Start of Provided data

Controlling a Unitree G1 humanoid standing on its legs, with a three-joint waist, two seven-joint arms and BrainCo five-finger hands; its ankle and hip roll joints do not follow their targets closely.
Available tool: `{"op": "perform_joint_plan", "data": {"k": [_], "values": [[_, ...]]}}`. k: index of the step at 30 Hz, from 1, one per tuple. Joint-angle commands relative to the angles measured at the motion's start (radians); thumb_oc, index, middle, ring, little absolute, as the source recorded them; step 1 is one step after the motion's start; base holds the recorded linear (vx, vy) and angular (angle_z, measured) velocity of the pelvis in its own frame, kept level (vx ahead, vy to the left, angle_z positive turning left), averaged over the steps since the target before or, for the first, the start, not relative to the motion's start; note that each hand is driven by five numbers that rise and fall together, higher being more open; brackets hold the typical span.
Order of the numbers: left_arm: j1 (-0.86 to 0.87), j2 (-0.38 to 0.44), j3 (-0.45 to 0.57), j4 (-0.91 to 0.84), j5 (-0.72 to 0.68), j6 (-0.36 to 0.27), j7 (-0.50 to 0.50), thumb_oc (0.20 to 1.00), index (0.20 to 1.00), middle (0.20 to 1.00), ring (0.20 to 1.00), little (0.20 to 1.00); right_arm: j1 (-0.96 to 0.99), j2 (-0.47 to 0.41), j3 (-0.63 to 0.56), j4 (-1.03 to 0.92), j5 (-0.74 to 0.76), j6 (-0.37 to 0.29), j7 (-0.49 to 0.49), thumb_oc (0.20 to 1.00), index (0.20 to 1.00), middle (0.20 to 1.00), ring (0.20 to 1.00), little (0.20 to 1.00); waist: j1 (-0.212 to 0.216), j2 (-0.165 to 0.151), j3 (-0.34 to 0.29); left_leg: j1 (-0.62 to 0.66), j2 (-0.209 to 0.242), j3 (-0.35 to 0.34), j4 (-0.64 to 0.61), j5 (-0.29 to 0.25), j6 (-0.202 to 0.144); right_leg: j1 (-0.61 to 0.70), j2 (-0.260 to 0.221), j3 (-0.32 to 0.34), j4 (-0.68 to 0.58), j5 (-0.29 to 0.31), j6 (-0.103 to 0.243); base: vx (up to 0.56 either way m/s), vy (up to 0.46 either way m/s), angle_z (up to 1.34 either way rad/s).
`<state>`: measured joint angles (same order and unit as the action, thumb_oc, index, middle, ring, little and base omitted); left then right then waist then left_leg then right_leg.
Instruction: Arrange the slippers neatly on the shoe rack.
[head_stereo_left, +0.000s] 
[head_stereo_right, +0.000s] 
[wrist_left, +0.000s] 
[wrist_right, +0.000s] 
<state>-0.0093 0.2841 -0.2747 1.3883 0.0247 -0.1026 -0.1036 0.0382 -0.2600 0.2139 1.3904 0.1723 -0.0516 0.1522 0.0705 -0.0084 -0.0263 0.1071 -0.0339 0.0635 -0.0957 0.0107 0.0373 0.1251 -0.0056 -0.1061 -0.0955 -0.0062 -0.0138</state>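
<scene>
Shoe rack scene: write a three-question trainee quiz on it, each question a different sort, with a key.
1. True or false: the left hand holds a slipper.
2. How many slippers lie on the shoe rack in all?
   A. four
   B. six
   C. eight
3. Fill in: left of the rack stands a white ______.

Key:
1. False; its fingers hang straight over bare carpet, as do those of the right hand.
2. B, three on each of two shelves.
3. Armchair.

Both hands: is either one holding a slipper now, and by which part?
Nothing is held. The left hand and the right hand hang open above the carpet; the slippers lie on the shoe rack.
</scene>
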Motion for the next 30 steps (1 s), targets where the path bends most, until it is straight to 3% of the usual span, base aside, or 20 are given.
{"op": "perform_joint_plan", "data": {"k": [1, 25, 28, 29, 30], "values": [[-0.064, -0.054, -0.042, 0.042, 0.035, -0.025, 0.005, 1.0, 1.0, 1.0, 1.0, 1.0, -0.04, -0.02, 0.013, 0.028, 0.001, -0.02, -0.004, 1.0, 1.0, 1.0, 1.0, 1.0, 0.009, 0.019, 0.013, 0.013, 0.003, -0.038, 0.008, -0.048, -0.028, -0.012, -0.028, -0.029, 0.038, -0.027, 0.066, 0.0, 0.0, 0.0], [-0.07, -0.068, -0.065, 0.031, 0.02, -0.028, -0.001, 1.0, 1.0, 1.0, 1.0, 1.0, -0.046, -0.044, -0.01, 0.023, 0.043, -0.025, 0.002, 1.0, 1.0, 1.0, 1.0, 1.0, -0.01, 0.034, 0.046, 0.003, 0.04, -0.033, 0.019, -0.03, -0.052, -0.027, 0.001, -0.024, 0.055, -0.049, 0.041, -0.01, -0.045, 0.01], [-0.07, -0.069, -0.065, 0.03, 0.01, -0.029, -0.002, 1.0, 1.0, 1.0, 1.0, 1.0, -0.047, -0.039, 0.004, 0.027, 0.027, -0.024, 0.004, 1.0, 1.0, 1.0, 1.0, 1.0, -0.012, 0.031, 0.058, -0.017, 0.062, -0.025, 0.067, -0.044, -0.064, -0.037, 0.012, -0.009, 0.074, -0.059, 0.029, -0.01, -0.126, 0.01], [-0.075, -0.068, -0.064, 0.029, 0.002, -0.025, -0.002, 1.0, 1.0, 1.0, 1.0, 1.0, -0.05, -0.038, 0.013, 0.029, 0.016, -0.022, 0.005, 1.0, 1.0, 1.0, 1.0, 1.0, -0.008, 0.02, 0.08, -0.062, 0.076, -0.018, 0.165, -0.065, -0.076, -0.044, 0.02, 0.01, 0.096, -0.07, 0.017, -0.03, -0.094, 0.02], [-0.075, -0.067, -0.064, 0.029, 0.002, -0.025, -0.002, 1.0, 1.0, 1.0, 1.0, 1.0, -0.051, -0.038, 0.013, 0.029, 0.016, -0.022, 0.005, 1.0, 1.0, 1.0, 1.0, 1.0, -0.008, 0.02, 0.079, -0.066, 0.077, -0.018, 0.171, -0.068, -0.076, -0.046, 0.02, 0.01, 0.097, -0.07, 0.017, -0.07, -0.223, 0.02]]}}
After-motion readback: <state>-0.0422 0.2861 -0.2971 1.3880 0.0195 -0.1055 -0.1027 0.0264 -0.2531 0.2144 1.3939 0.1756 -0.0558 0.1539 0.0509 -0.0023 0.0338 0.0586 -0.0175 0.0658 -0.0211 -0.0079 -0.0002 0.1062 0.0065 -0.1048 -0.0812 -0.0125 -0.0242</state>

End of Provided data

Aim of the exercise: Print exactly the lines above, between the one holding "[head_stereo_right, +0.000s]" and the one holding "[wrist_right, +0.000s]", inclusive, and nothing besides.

Answer for this exercise:
[head_stereo_right, +0.000s] 
[wrist_left, +0.000s] 
[wrist_right, +0.000s] 

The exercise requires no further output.